Published online by Cambridge University Press:  16 April 2018

Petra J. Porte
Affiliation:
The Netherlands Institute for Health Services Research (NIVEL) Department of Public and Occupational Health, Amsterdam Public Health Research Institute (APH) p.porte@nivel.nl
Lisanne M. Verweij
Affiliation:
The Netherlands Institute for Health Services Research (NIVEL)
Martine C. de Bruijne
Affiliation:
Department of Public and Occupational Health, Amsterdam Public Health Research Institute (APH)
Cees P.M. van der Vleuten
Affiliation:
Department of Educational Development and Research, Maastricht University
Cordula Wagner
Affiliation:
The Netherlands Institute for Health Services Research (NIVEL) Department of Public and Occupational Health, Amsterdam Public Health Research Institute (APH)
Corresponding
E-mail address:

Abstract

Objectives: The aim of this study was to explore the risk assessment tools and criteria used to assess the risk of medical devices in hospitals, and to explore the link between the risk of a medical device and how those risks impact or alter the training of staff.

Methods: Within a broader questionnaire on implementation of a national guideline, we collected quantitative data regarding the types of risk assessment tools used in hospitals and the training of healthcare staff.

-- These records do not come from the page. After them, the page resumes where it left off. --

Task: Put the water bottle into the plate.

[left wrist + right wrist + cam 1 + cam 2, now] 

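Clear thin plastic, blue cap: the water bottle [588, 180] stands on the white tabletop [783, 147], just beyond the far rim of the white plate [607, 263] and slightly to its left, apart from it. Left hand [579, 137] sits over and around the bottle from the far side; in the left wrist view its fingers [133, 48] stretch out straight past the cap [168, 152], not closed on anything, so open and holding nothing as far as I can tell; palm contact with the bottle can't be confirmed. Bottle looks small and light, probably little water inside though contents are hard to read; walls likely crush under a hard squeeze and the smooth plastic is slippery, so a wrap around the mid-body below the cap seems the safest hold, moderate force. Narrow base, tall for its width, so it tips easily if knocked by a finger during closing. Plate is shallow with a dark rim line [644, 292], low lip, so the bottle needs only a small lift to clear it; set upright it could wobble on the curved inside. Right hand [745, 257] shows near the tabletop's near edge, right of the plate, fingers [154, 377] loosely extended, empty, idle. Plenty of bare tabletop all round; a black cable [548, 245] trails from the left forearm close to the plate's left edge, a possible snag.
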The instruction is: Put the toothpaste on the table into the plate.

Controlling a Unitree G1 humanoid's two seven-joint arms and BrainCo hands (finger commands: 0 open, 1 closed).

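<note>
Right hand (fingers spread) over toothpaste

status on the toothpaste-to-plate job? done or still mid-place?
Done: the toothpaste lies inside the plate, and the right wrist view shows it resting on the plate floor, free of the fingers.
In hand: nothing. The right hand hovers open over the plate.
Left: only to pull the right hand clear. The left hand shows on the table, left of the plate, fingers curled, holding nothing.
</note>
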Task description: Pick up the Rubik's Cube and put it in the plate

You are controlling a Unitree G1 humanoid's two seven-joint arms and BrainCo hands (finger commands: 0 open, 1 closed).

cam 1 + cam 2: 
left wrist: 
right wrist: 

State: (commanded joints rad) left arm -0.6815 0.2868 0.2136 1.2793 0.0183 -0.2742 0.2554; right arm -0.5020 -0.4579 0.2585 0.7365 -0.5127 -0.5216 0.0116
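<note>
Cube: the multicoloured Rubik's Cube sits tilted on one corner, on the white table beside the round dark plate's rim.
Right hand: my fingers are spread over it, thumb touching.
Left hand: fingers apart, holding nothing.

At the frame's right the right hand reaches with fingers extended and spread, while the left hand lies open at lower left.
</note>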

Results: The response rate for the questionnaire was 81 percent; a total of sixty-five of eighty Dutch hospitals. All hospitals use a risk assessment tool and the biggest cluster (40 percent) use a tool developed internally. The criteria used to assess risk most often are: the function of the device (92 percent), the severity of adverse events (88 percent) and the frequency of use (77 percent). Forty-seven of fifty-six hospitals (84 percent) base their training on the risk associated with a medical device. For medium- and high-risk devices, the main method is practical training. As risk increases, the amount and type of training and examination increases.

Conclusions: Dutch hospitals use a wide range of tools to assess the risk of medical devices. These tools are often based on the same criteria: the function of the device, the potential severity of adverse events, and the frequency of use. Furthermore, these tools are used to determine the amount and type of training required for staff. If the risk of a device is higher, then the training and examination is more extensive.